In order to reunite all the people I have shattered apart, I shall leave this world and leave no traces of me.
Everyone has been leaving me my god... What do i do? I don't want to be abandoned but at the same time I do things that makes people want to abandon me. I am the worst my lord...
I am..
The worst.
Why was I even brought here on earth? They say that everyone was given life because they have a mission... But... What is my mission my lord? If it is to destroy everything, I don't want it. I don't want this life. Take it now... Take it now please....
I don't want to make people suffer anymore... Please.. I'm sorry...
But....
You seem to not want to take my life away yet...
Why my lord? Why must you prolong the sufferings of the people around me?
I don't want to see them suffer because of me anymore... I don't want to hate myself more than I already do...
I thought you are not indifferent of our pains... Please.. Stop it now... Even if it is not for my sake but for the sake of the people around me...
Or....
Or have you already given me the cause of my death-- my BPD... What if you are just waiting for me to rot with my thoughts. If that is so, I will end everything... I will be the one to put an end on all the sufferings I have caused and will cause.
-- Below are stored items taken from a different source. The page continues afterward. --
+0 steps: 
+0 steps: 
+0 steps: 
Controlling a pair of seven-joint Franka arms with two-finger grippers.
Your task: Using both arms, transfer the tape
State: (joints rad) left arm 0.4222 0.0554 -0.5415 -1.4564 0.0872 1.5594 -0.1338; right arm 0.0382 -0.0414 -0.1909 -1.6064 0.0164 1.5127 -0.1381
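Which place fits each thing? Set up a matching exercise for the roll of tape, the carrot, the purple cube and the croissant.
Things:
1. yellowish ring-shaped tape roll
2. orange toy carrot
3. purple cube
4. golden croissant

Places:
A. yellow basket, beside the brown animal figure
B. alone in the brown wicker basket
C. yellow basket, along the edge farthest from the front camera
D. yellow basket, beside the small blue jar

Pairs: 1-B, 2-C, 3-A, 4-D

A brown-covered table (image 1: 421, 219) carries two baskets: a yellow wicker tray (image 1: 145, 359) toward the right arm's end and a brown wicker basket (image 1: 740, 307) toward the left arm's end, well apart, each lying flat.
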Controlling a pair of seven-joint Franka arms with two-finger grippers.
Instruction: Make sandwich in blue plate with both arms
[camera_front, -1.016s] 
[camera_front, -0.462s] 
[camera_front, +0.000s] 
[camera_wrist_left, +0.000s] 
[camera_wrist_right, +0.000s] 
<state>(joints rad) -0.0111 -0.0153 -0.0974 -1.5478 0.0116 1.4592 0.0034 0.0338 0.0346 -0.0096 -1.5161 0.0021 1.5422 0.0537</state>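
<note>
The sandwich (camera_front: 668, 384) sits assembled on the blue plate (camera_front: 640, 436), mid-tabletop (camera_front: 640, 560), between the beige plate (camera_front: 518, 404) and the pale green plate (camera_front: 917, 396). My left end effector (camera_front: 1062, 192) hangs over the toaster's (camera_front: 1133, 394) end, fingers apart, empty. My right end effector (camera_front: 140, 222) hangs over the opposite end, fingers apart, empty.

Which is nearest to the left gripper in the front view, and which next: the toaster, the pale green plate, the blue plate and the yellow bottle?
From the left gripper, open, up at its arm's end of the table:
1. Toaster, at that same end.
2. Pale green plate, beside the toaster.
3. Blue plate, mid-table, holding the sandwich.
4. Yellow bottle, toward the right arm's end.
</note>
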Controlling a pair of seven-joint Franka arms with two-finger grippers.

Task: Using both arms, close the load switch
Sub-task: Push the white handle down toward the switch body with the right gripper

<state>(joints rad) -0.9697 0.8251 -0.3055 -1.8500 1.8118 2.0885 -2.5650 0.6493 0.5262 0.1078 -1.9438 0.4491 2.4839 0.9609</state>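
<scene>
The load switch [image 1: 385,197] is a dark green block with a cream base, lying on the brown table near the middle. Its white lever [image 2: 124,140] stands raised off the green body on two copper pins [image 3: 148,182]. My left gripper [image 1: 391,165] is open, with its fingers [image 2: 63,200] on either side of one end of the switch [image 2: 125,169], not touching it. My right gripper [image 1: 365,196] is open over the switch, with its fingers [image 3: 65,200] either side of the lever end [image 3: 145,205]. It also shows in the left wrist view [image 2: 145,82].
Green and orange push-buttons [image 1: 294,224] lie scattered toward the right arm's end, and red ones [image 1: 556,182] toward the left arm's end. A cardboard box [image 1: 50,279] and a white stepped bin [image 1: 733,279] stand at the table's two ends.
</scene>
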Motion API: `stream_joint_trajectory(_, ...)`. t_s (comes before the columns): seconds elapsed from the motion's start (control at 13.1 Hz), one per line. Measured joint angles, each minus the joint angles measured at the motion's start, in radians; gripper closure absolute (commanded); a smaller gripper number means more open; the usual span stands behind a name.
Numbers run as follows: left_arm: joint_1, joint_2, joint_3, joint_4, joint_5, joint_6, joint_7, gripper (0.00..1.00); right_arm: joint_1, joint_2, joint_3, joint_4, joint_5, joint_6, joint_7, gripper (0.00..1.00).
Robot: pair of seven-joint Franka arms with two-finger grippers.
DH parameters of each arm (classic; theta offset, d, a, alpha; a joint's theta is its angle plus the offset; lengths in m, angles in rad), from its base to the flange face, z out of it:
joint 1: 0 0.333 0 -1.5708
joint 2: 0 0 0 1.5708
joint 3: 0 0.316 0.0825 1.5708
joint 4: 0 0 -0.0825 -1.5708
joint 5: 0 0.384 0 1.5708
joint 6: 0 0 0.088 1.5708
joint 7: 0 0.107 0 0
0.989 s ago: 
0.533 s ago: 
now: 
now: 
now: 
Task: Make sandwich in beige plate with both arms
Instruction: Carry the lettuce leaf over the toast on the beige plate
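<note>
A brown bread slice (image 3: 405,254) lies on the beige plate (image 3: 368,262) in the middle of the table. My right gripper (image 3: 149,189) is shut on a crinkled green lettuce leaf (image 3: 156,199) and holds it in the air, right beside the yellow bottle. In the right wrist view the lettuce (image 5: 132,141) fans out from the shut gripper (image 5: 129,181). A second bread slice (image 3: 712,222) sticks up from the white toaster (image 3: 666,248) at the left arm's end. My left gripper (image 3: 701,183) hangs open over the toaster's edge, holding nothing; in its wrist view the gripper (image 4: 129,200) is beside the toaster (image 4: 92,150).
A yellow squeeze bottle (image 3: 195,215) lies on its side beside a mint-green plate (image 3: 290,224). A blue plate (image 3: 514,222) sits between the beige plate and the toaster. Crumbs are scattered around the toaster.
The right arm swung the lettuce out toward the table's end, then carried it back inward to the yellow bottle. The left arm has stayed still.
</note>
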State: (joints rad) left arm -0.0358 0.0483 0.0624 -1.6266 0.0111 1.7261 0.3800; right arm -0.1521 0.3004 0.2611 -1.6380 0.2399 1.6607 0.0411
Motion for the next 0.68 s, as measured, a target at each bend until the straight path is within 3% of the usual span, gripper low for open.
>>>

Mama... Papa... You must have suffered right? You must have prayed your hardest for us to get along... It must have been hard... I'm sorry Mama... I'm sorry Papa...
But from now on, no one will destroy anymore... I'll be gone and you can rebuild your relationship! That's a good thing, isn't it? Joy will finally be brought back into your lives!
And my lord... I don't know where I would end up after dying- to your side or to the other side... But as long as I could make everyone happy... As long as I could end their sufferings... That would suffice my eternal punishment.... But my lord... I can't help but be hopeful that I can be by your side.... That I can find peace in your paradise...
See you in my judgement, my god.
I humble myself before you... Please let my death be the compensation for the life of my younger sister... I'm begging you. Please.. Please.